Arnaud's Blog

Opinions on open source, standards, and other things

XML vs Open

I heard Microsoft claiming that OOXML is open because it is in XML. In “open” they mean that anyone can use, process, manipulate, interpret OOXML documents. Is that really so? I say not!

A while ago my colleague Kelvin Lawrence had a blog entry titled “It uses XML so it is a standard right? wrong!,” on a type of abuse regarding XML which consists of people claiming that because their format is in XML it is a standard. I had then commented to Kelvin’s entry pointing out another fallacy regarding XML which is that because a format is in XML anybody can process it.

The claim from Microsoft regarding OOXML being open because it is an XML format hits that very point I was making. This is just plain wrong and people need to understand why. So I’m going to expand a bit on what I said in my comment to Kelvin’s entry.

The best analogy I’ve found to get people to understand why this assertion is false is that saying that your format is in XML is about the same as saying that your language uses the roman alphabet. This alone clearly doesn’t guarantee that anyone who knows the roman alphabet can understand your language.
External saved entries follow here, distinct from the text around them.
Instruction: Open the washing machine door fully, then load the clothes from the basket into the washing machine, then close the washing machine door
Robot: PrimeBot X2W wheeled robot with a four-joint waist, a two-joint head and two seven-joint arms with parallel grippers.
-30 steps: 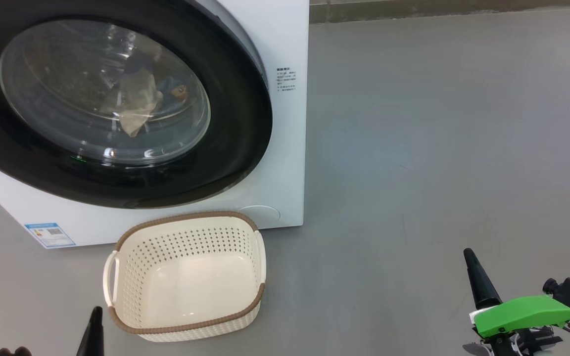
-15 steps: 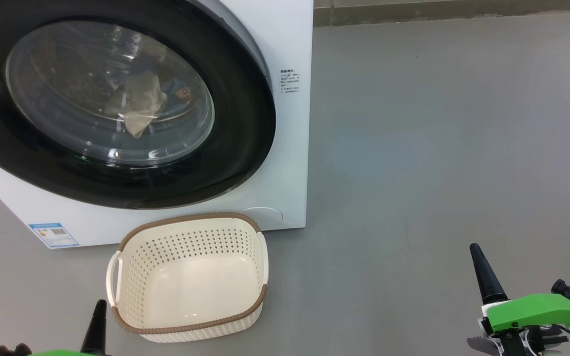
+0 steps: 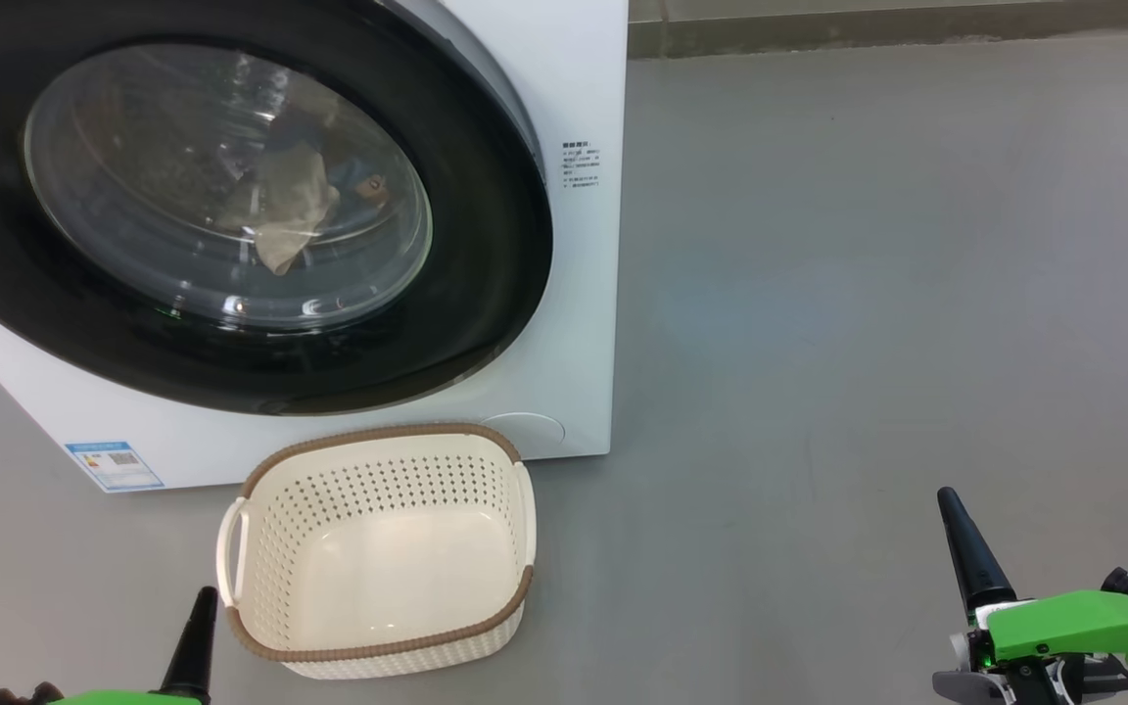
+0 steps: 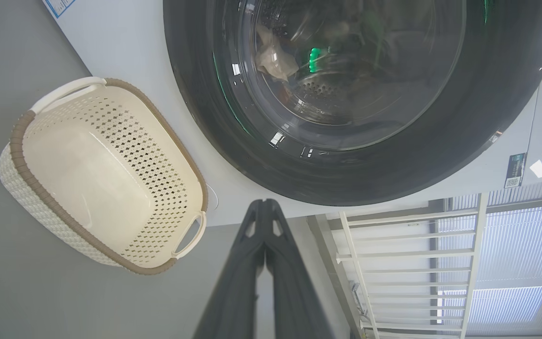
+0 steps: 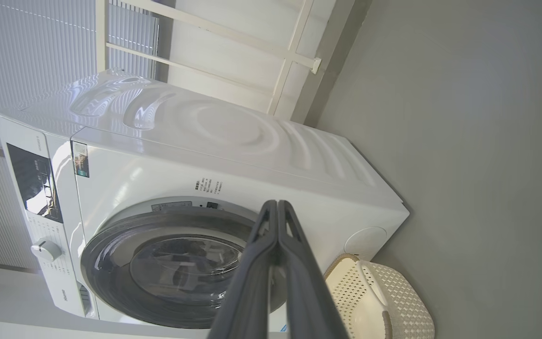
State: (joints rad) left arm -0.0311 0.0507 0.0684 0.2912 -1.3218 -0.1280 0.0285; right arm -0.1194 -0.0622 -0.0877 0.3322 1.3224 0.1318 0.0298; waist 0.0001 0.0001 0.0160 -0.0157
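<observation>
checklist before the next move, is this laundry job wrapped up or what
1. washing machine door flush, no gap showing: ok
2. door latched: cannot tell
3. clothes inside, seen through the door: ok
4. basket empty: ok
5. left gripper shut, holding nothing: ok
6. right gripper shut, holding nothing: ok

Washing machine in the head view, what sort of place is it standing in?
Probably a laundry area, perhaps a test room: a white front-loading washing machine with clothes behind its shut door, an empty laundry basket before it, and a grey floor.
</observation>
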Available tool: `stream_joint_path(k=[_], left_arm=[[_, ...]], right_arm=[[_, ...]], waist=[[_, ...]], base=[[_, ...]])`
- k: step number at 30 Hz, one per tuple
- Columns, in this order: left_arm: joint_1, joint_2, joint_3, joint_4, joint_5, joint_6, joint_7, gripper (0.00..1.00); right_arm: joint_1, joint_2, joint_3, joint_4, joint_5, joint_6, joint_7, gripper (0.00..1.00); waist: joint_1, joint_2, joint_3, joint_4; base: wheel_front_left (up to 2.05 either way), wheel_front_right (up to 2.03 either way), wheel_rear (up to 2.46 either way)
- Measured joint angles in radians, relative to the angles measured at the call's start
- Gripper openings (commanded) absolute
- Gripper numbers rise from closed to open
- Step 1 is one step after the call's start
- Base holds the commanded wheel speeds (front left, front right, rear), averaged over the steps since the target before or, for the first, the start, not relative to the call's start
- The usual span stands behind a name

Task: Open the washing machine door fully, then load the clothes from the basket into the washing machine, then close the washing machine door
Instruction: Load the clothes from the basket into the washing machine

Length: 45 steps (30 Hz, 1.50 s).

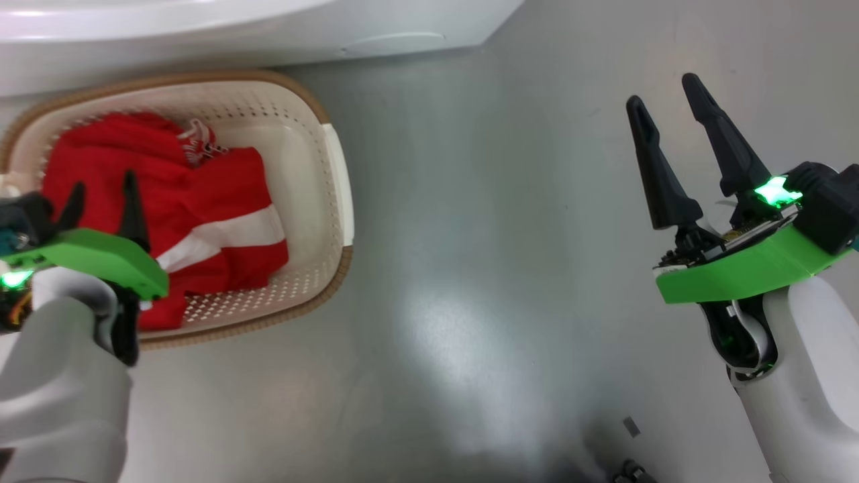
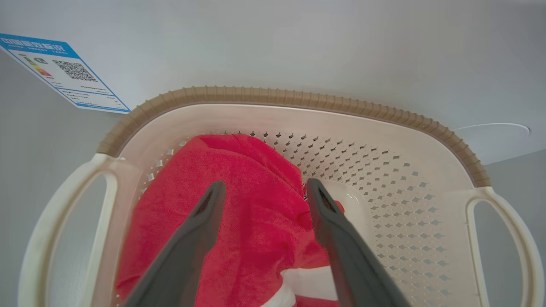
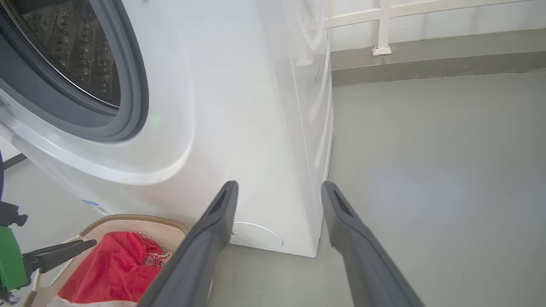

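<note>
Currently, entries run left to right.

- **Left gripper** [image 1: 103, 186]: jaws spread wide and empty, poised over the basket [image 1: 335, 168]. Whether the tips touch fabric cannot be told.
- **Clothes** [image 1: 215, 201]: red with white stripes, lying crumpled inside the basket toward its left half.
- **Basket:** on the floor [image 1: 483, 201], just in front of the washing machine [image 1: 201, 27].
- **Drum** [image 3: 72, 51]: its mouth stands uncovered in the right wrist view, so the door-opening step is judged done.
- **Right gripper** [image 1: 663, 94]: jaws wide, empty, well apart from the basket and over bare floor.

Step in hand, as judged: taking the clothes.
- Lower the left gripper straight down so the fingers straddle a thick raised fold.
- Stay away from the perforated wall, where a tip could snag.
- Close on a good bunch of fabric.
- Lift until the trailing cloth clears the rim, then swing toward the drum.

Count:
- grippers, two
- fingers, four
- basket, one
- basket handles, two
- red garment, one seen; anything beneath it cannot be told
- washing machine, one
- blue sticker [image 2: 64, 72], one
- round flap [image 3: 256, 234], one
</note>
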Motion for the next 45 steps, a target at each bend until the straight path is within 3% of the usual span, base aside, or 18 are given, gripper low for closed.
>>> stream_joint_path(k=[12,19,32,33,34,35,45], left_arm=[[-0.133,0.046,-0.002,0.177,-0.016,0.001,0.017,1.0],[-0.17,0.069,-0.024,0.211,-0.014,0.011,0.052,1.0],[-0.188,0.061,-0.071,0.234,-0.008,0.007,0.17,1.0],[-0.193,0.059,-0.074,0.235,-0.008,0.001,0.17,0.44],[-0.196,0.058,-0.077,0.235,-0.008,0.001,0.17,0.16],[-0.197,0.058,-0.081,0.235,-0.008,0.001,0.169,0.0],[-0.195,0.052,-0.098,0.237,-0.023,-0.002,0.149,0.0]], right_arm=[[-0.021,0.026,0.002,-0.015,-0.005,0.0,0.0,1.0],[-0.022,0.034,0.001,-0.019,-0.008,0.0,0.0,1.0],[-0.041,0.041,0.0,-0.026,-0.009,0.0,0.0,1.0],[-0.041,0.041,0.0,-0.025,-0.009,0.0,0.0,1.0],[-0.041,0.042,0.0,-0.025,-0.013,0.0,0.0,1.0],[-0.041,0.042,0.0,-0.025,-0.016,0.0,0.0,1.0],[-0.042,0.042,0.004,-0.015,-0.017,0.0,0.0,1.0]], waist=[[0.0001,0.0,0.078,-0.053],[0.0,0.0,0.112,-0.076],[0.0,0.0,0.149,-0.091],[0.0,0.0,0.15,-0.089],[0.0,0.0,0.151,-0.088],[0.0,0.0,0.15,-0.087],[0.0,0.0,0.129,-0.077]], base=[[0.0,0.0,0.0],[0.0,0.0,0.0],[0.0,0.0,0.0],[0.0,0.0,0.0],[0.0,0.0,0.0],[0.0,0.0,0.0],[0.0,0.0,0.0]])
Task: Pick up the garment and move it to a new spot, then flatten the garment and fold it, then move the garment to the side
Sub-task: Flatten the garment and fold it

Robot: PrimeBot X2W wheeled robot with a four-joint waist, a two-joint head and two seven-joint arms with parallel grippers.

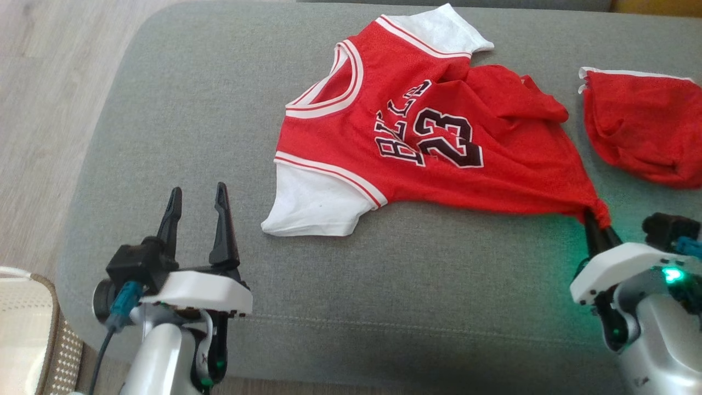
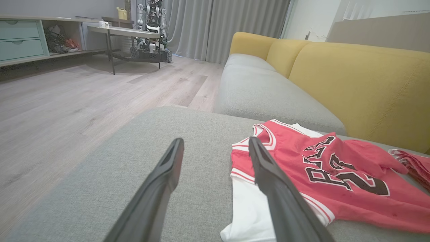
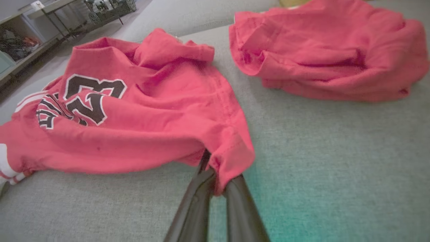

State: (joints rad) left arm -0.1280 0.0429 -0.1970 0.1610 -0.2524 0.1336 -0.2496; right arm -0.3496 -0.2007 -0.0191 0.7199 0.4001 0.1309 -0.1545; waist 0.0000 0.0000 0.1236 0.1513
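Observation:
The garment (image 1: 417,137) is a red jersey with white sleeves and a black "23", lying rumpled on the grey cushion (image 1: 384,285). My right gripper (image 1: 595,216) is shut on its lower hem corner; in the right wrist view the red fabric (image 3: 134,117) bunches between the closed fingers at the gripper (image 3: 215,171), pulled taut toward it. My left gripper (image 1: 198,192) stands open above the cushion, left of the near white sleeve and apart from it. In the left wrist view the gripper (image 2: 215,143) holds nothing, with the jersey (image 2: 336,174) to its right.
A second red garment (image 1: 641,126) lies crumpled at the right, close to the jersey's hem (image 3: 329,53). Wood floor (image 1: 44,109) borders the cushion's left edge. A yellow sofa back (image 2: 362,80) rises beyond. A pale woven object (image 1: 27,329) sits at the lower left.

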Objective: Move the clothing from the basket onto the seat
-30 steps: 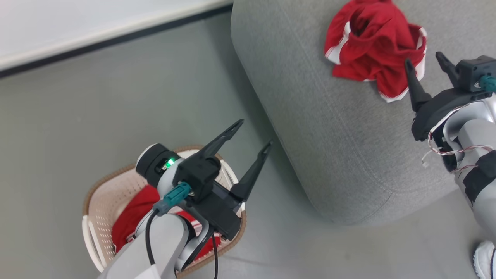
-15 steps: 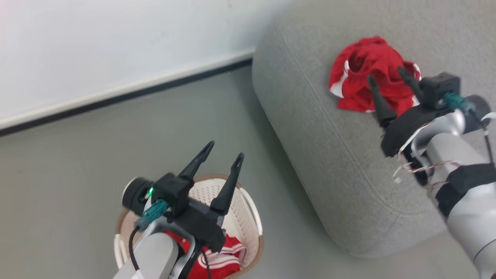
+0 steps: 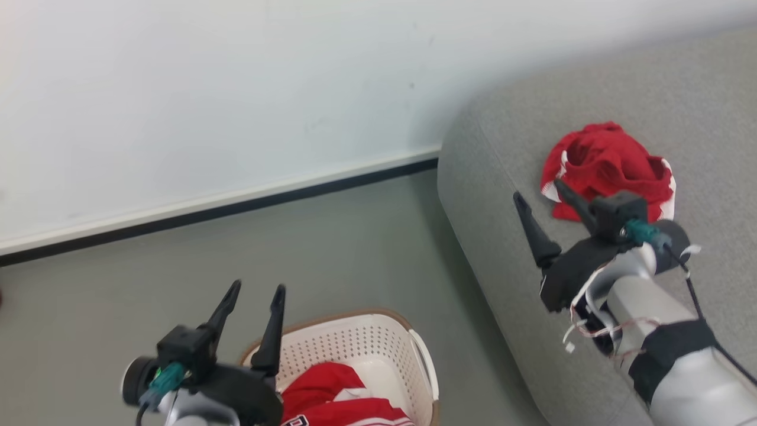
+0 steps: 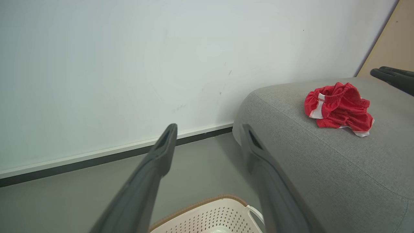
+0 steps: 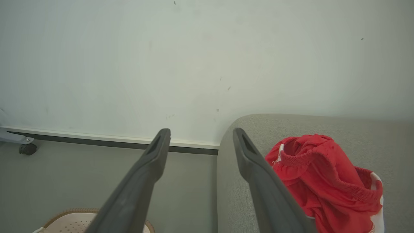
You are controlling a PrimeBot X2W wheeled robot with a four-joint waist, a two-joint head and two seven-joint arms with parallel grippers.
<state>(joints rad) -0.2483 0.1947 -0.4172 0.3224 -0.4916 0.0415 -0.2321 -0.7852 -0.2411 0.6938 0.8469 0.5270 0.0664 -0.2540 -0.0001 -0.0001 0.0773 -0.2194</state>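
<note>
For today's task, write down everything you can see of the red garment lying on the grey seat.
The red garment is soft, crumpled fabric with white trim along some edges and a gathered, elastic-looking opening that faces upward. It sits bunched in a loose heap on top of the grey woven seat, set back from the cushion's rounded edge. It rests on the cushion alone, and nothing grips it.
</note>
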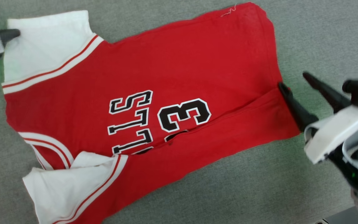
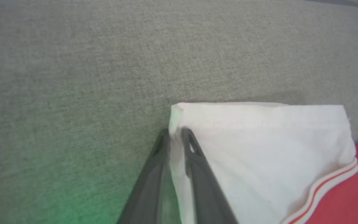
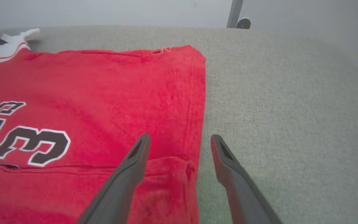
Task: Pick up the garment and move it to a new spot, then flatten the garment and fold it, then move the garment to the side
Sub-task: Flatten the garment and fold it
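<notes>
My right gripper (image 3: 180,137) straddles the shirt (image 1: 166,68) hem, fingers apart, while my left gripper (image 2: 175,131) pinches its white sleeve (image 2: 259,149).

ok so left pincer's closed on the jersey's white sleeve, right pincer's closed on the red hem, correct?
No: the right pincer stands open, straddling the hem edge of the jersey, as the right wrist view shows. The left pincer does grip the white sleeve.

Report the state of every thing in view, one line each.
red jersey, spread flat, one long side folded over part of its lettering
left hand, closed on the corner of the white sleeve
right hand, open, straddling the jersey's hem edge
</notes>
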`<state>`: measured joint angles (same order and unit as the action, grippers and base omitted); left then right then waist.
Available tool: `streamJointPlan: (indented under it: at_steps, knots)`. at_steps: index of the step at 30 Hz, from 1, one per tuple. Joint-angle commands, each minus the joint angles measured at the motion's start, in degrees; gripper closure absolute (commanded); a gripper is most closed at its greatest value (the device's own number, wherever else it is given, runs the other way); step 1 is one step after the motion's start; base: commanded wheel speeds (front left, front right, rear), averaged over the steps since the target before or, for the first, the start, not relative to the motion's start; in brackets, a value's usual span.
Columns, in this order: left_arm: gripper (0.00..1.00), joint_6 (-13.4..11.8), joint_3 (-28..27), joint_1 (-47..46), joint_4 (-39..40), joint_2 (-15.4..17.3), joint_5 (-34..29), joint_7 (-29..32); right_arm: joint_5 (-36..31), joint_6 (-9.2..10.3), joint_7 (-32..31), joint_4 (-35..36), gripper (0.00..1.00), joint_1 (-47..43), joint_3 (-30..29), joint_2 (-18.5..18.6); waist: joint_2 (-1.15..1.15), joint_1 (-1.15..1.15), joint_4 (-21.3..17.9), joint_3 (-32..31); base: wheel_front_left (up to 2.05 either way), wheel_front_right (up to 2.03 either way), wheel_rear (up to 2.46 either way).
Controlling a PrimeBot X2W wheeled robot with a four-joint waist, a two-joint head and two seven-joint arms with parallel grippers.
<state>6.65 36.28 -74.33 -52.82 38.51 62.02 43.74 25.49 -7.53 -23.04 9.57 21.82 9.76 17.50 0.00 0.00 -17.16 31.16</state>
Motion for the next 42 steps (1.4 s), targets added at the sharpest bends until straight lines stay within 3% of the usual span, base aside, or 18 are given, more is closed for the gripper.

At most, knowing the roman alphabet only guarantees that you can decipher the letters, one by one. This certainly doesn’t guarantee that you will be able to understand the words, yet alone the sentences, the letters form.

The same is true about XML formats. Knowing that a format is in XML merely guarantees that you can parse the document. Parsing in computer science is the function that scans a document, typically a file, to extract the information it contains. XML makes it easy to do this operation and turn the content of an XML document into a structure in memory. But what that structure represents, what the pieces of that structure represent, you don’t know. They are just bits and pieces in a hierarchical form.

Because XML is a text-based format in which data is tagged, as a human being, you might actually be able to guess a bit more by looking inside the document. If you see a tag called “table” for instance, it’s probably safe to infer that this part of the document contains tabular data. But you’re unlikely to go much further than that and a program certainly won’t do any of that guessing.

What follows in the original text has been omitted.